Это и был кажущийся характер Анны Карениной. Кити раньше других поняла, что Анна «не похожа была на светскую даму…». И ничего чопорного в ней тоже не было. Кроме Кити, кажется, один только Левин угадывает ее настоящий характер: «Левин все время любовался ею — и красотой ее, и умом, образованностью, и вместе простотой и задушевностью».

Левин думает о ее внутренней жизни, стараясь угадать ее чувства. А внутренняя жизнь Анны Карениной была полна огромного напряжения. У нее были свои затаенные мечты и желания о независимости и разумном приложении своих сил. Читая английский роман в вагоне поезда, она ловит себя на мысли, что ей неприятно было следить за отражением жизни других людей. «Читала ли она, как героиня романа ухаживала за больным, ей хотелось ходить неслышными шагами по комнате больного; читала ли она о том, как член парламента говорил речь, ей хотелось говорить эту речь».

Желаемый характер Анны был вполне в духе времени.

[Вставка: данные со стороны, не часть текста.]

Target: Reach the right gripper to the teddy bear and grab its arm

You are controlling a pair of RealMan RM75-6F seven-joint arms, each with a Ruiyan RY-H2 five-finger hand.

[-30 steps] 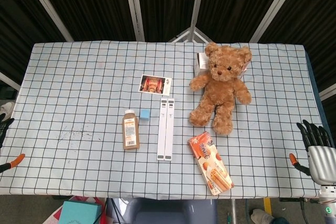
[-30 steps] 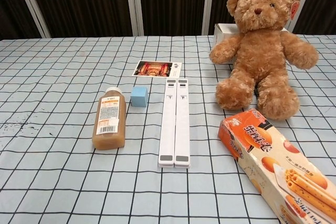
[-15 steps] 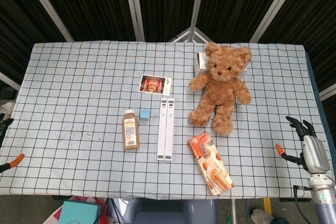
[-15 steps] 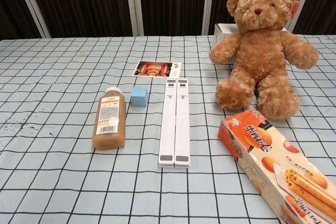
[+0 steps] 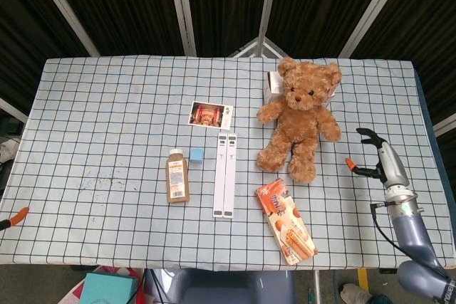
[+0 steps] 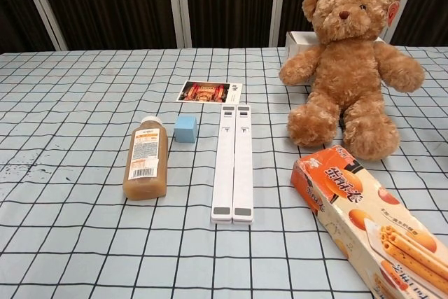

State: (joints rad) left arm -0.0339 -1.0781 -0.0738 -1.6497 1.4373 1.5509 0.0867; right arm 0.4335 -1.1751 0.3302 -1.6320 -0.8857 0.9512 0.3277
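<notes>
My right hand (image 5: 376,156) spread, empty, near teddy bear (image 5: 299,115); risk: fingers shove bear's arm, tipping it over.

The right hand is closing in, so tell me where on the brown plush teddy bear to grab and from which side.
Grip the arm of the brown plush teddy bear that sticks out toward the right hand, at its rounded paw. Come from the bear's right-hand side: that arm stands clear of the body, with bare checked tablecloth between it and the open hand.
</notes>
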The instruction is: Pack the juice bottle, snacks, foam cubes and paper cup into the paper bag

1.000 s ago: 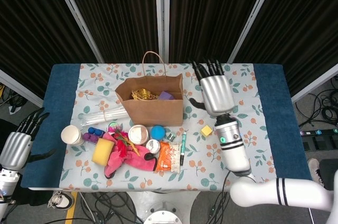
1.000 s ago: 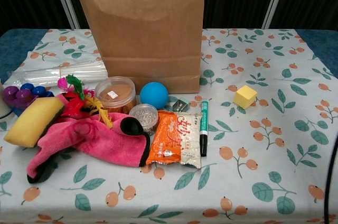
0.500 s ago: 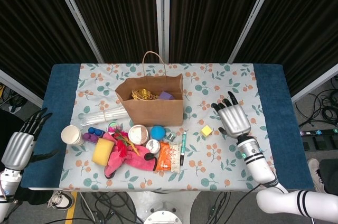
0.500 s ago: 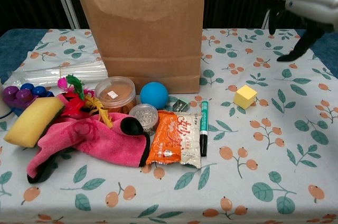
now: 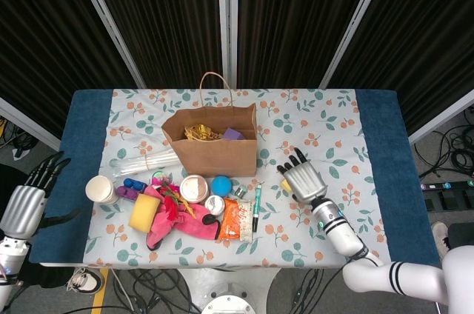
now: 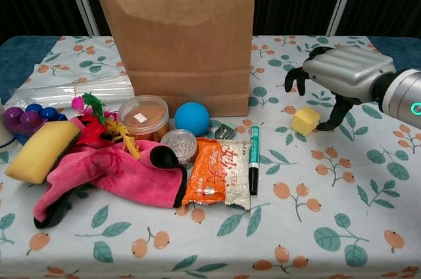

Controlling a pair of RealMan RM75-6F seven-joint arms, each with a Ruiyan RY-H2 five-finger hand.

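Half the yellow foam cube (image 5: 285, 185) hides beneath the right hand (image 5: 302, 181).

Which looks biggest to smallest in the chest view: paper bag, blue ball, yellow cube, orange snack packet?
1. paper bag, by far.
2. orange snack packet.
3. blue ball.
4. yellow cube, under the right hand.

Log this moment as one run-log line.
phase: reaching | right hand: open, over yellow foam cube, not gripping | left hand: idle off table | paper bag: upright
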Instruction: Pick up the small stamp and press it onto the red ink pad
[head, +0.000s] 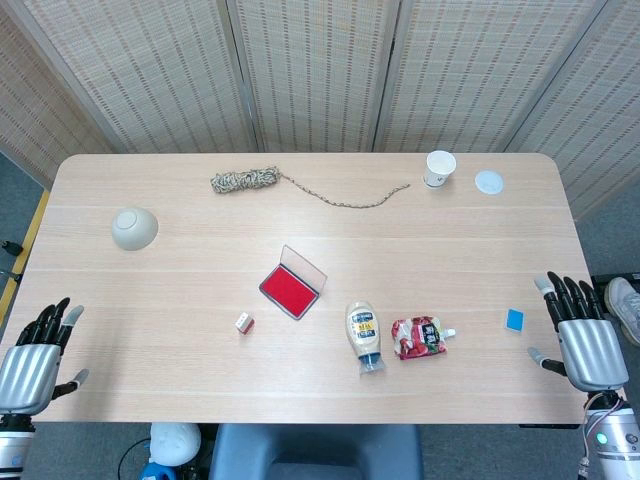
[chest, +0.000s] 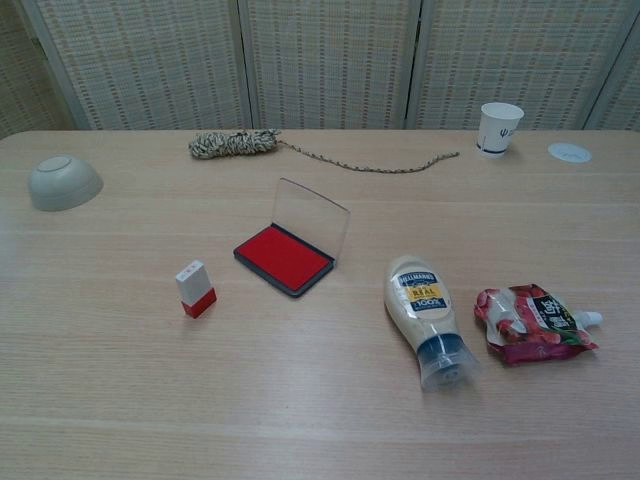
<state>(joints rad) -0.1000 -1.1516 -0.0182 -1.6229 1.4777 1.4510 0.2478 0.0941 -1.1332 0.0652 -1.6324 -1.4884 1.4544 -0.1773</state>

Еще в 1869 году вышла в свет книга Д.-С. Милля «Подчиненность женщины», где, между прочим, говорилось, что стремление женщин к самостоятельному научному или литературному труду свидетельствует о развившейся в обществе потребности равной свободы и признания женских прав[56]. И Анна Каренина в духе времени становится писательницей, поборницей женского образования.

В Воздвиженском она пишет детский роман, который очень одобряет издатель Воркуев. И ее ссора с Вронским началась из-за их расхождения во взглядах на общественные вопросы. «Все началось с того, что он посмеялся над женскими гимназиями, считая их ненужными, а она заступилась за них».

Повод, таким образом, был самый что ни на есть современный. Ссора произошла из-за женских гимназий! Толстой не подвергает сомнению искренность Анны Карениной, вовсе не отрицает того, что она была действительно увлечена новыми идеями женского образования. Он лишь считает, что ее желаемый характер не вполне совпадал с ее настоящей внутренней жизнью.

Поэтому ее желание «произносить речь в парламенте» должно было бы казаться Вронскому смешным. Она и сама называет свое писание «чудесами терпения».

Однако неестественность ее положения и занятий приводит к тому, что она начинает искать не знания, а забвения, прибегая к помощи морфия, стремится «одурманить» себя, чтобы забыть свое настоящее положение, из которого уже не было выхода.

«Я ничего не могу делать, ничего начинать, ничего изменять, я сдерживаю себя, жду, выдумываю себе забавы — семейство англичанина, писание, чтение, но все это только обман, все тот же морфин». Желаемый характер Анны, таким образом, тоже становится самообманом. И признание этого было равносильно признанию своего поражения.

Динамика кажущегося, действительного и желаемого раскрывается в романе Толстого как драматическая история души человеческой. Это тоже была форма психологического анализа, недостаточно оцененная критиками и до сих пор.

Добрая Долли не может понять, почему Анна любит Сережу, сына Каренина, и не любит дочь Аню от Вронского. «Я думала напротив, — робко сказала Дарья Александровна».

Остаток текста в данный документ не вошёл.